## YOUR OBJECTIVE
Where does the string "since" occur in the records below? Copy every line that holds it.

## DATASET EXCERPTS
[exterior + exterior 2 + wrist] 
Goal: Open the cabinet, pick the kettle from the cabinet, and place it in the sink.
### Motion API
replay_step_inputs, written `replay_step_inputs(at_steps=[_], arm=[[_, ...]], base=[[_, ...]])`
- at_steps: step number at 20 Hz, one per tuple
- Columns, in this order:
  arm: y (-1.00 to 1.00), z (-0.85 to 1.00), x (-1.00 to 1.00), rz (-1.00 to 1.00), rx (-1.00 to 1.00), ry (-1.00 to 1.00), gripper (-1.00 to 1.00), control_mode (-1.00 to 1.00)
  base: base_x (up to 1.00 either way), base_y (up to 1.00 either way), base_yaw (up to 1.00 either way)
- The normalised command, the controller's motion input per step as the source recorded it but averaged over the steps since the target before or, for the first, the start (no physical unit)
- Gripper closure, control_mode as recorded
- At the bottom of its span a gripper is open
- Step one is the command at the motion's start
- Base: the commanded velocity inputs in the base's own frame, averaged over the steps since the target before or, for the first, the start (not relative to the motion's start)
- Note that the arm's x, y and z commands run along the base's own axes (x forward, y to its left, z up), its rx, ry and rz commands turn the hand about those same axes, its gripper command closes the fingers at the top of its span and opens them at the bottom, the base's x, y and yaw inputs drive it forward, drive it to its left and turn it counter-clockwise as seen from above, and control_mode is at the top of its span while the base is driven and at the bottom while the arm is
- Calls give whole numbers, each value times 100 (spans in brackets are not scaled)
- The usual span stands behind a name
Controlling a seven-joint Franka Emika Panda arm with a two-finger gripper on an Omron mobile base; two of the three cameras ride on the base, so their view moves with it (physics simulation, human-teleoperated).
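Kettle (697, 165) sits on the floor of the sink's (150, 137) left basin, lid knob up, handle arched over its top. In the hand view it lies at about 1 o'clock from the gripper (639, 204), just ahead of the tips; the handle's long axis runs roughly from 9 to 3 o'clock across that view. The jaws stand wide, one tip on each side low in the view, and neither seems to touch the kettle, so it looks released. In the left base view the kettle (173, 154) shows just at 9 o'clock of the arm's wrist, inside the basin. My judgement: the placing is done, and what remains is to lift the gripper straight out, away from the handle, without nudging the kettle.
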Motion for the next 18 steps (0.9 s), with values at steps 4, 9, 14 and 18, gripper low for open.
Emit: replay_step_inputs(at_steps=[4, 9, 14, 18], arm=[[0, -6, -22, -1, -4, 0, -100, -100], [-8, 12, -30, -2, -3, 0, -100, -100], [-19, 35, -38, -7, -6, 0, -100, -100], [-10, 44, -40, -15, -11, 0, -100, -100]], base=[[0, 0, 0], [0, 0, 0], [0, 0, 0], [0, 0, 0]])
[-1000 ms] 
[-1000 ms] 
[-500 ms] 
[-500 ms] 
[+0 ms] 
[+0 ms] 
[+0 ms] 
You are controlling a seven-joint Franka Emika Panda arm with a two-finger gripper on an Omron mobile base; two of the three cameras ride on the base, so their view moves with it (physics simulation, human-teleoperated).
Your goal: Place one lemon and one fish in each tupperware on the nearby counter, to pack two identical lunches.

## YOUR SOLUTION
- The normalised command, the controller's motion input per step as the source recorded it but averaged over the steps since the target before or, for the first, the start (no physical unit)
- Base: the commanded velocity inputs in the base's own frame, averaged over the steps since the target before or, for the first, the start (not relative to the motion's start)

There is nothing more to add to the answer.